It's the thought that counts
Ignatius Press has sent out its Fall & Winter 2008 film catalog, just in the nick of time for holiday shopping. Ignatius Press is not quite an official organ of the Vatican, but the San Francisco based publishing house has reaped a rich harvest from its longtime role as Joseph Ratzinger's principal English-language publisher. Now that Ratzinger is pope, Ignatius has been reissuing his books with new covers bearing his papal cognomen, Benedict XVI. A search of the Ignatius Press website for “Benedict XVI” produces 88 hits from the catalog. Included are the pope's own voluminous writings, biographical works by others, and CDs of Gregorian chant (which, I presume, represent the pope's preference for easy listening after a long day of struggling with the evil forces of secularism).

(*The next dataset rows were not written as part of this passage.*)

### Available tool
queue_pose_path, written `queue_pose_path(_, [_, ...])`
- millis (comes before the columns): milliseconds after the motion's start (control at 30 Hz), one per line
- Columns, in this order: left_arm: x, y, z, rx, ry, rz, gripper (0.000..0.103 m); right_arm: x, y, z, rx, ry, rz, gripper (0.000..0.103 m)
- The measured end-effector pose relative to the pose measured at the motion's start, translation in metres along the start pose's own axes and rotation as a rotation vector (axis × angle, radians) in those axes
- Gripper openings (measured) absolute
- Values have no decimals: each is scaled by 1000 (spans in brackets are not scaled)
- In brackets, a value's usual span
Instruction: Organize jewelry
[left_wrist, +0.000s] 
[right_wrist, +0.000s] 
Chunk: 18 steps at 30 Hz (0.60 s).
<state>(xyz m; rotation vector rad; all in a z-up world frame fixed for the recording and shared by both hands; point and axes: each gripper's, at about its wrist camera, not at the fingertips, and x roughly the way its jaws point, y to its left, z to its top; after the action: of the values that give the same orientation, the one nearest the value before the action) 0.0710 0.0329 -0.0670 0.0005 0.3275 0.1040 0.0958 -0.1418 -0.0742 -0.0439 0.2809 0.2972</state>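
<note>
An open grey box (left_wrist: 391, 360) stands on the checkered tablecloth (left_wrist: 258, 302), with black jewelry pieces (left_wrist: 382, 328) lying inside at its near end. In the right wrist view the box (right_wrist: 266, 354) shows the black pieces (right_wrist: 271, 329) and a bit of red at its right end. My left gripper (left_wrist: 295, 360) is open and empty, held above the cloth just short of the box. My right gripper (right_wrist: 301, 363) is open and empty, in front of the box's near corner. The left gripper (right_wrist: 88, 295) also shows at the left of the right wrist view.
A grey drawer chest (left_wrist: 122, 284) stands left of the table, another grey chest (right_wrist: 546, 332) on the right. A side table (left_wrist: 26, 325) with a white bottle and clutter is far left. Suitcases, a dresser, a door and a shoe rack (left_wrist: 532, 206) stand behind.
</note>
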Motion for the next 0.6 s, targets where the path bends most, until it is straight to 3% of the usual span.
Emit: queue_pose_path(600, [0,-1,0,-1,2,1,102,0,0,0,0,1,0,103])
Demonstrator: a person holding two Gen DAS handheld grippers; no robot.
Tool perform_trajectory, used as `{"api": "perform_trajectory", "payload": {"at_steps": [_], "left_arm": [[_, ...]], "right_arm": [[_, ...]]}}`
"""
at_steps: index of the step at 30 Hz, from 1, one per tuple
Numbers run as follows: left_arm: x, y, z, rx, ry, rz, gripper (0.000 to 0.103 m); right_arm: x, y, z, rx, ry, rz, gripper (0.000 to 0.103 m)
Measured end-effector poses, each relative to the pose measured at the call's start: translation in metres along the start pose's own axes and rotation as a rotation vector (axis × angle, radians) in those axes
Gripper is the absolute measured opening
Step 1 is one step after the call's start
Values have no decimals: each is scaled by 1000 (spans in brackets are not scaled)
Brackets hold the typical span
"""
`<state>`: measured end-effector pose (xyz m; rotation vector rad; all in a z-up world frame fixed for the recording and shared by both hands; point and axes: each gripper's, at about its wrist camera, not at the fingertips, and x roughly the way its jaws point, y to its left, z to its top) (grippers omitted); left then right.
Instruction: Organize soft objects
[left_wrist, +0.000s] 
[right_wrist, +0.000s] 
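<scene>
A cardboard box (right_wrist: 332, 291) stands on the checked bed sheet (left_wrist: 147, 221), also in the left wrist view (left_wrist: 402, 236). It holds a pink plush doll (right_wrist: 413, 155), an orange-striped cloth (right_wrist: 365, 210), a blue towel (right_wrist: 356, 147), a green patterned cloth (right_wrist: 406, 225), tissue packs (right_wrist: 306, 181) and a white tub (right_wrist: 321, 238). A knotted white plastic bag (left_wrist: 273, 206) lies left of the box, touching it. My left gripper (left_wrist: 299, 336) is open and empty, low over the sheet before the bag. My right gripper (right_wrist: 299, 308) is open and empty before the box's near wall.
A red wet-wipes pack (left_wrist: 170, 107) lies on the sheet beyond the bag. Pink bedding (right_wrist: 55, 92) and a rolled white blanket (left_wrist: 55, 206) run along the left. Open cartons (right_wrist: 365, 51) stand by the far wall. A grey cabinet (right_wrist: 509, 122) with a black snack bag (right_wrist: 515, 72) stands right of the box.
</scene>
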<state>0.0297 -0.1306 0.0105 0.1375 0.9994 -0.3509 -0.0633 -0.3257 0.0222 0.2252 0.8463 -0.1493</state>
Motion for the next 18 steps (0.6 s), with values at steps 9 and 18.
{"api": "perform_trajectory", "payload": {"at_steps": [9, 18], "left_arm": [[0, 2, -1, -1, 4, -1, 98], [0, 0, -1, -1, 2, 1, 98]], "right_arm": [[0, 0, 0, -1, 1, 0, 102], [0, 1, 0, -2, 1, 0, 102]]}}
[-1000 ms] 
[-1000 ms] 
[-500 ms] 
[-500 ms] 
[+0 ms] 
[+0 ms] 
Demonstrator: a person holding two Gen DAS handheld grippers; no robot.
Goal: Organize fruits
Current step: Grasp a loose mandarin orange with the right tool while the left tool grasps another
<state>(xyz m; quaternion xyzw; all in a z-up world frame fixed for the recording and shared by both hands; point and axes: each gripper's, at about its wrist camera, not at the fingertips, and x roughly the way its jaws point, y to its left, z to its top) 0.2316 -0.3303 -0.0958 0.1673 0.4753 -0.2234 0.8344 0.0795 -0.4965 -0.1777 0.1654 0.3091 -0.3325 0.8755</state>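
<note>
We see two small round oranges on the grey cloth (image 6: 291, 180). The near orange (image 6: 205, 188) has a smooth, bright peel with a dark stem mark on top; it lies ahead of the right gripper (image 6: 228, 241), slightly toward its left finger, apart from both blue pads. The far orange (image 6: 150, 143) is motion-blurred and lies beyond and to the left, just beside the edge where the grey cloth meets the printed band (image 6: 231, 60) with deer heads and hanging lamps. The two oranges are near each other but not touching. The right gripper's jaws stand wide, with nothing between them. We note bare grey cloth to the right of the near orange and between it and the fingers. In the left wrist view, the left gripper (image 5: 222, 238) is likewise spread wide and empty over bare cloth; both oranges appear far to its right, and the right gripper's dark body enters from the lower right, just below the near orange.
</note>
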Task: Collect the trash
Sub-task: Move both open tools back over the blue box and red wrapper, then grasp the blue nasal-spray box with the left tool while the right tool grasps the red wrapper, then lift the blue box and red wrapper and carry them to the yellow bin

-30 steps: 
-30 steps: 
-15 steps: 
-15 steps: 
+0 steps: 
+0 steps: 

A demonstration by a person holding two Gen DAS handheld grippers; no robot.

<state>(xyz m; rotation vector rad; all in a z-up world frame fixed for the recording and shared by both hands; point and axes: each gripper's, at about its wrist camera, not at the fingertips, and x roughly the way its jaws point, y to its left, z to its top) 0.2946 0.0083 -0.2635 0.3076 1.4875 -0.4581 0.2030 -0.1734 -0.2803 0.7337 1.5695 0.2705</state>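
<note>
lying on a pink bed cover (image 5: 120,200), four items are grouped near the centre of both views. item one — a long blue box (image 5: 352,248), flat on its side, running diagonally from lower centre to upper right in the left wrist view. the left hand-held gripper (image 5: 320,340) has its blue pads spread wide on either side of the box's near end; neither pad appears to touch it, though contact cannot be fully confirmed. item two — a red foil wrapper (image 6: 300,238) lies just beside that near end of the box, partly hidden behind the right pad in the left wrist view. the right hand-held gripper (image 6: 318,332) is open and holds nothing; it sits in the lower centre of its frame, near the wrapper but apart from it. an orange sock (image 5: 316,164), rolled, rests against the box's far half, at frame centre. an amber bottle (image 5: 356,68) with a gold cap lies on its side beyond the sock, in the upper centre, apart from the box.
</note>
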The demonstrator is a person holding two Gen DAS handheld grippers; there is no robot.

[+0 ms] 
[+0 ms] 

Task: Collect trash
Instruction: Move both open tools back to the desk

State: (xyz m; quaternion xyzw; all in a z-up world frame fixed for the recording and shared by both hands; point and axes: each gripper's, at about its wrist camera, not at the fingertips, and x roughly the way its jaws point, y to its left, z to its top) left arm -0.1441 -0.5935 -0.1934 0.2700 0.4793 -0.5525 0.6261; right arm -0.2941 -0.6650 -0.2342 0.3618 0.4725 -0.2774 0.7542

In a class of its own is Joseph and Chico, a short illustrated biographical memoir by the pope's cat. Something for the kids, of course.
The Ignatius Press film catalog does not present the many books issued over the publisher's imprint, except for those in audio format. It's really all about videos and art. One of the videos features ardent lefty Ed Asner as Pope John XXIII, which is a bit of a surprise in the midst of so much conservative Catholicism. The art includes a nice wall chart of all the popes and various iconic images of Jesus and Mary. I paused for a moment to read the description under a serene depiction of a young woman holding both a child and a lamb. The blurb said it was a madonna and child (and lamb) painted by the artist William Bouguereau and titled Innocence.
The artist's name and photo-realistic style seemed familiar to me, but not the subject matter. Didn't my long-ago art history class select different works to epitomize Bouguereau's oeuvre? A quick Internet search demonstrated that I was not mistaken. Bouguereau was devoted to painting human figures, but he was especially fond of painting them undraped (which, as you must know, is a euphemism for stark naked). Venus, for example, is born full-grown from the sea foam, evidently the beneficiary of a really effective prenatal bikini wax.
I understand why Ignatius Press decided to be selective about the works by Bouguereau that they chose to offer in their catalog. Venus, after all, is a pagan goddess. She would never do. However, next time Ignatius Press might see fit to offer a print of one of Bouguereau's other conventionally religious art works. Here's one titled The Return of Spring, which is completely different from the birth of Venus. That would be an inspirational choice, although one might not choose to hang it on the wall next to Innocence.
Or how about an angel? That's pretty religious. You could give a print to your favorite altar boy.
There's a lot of untapped Bouguereau out there for future Ignatius Press catalogs. What might next Christmas bring?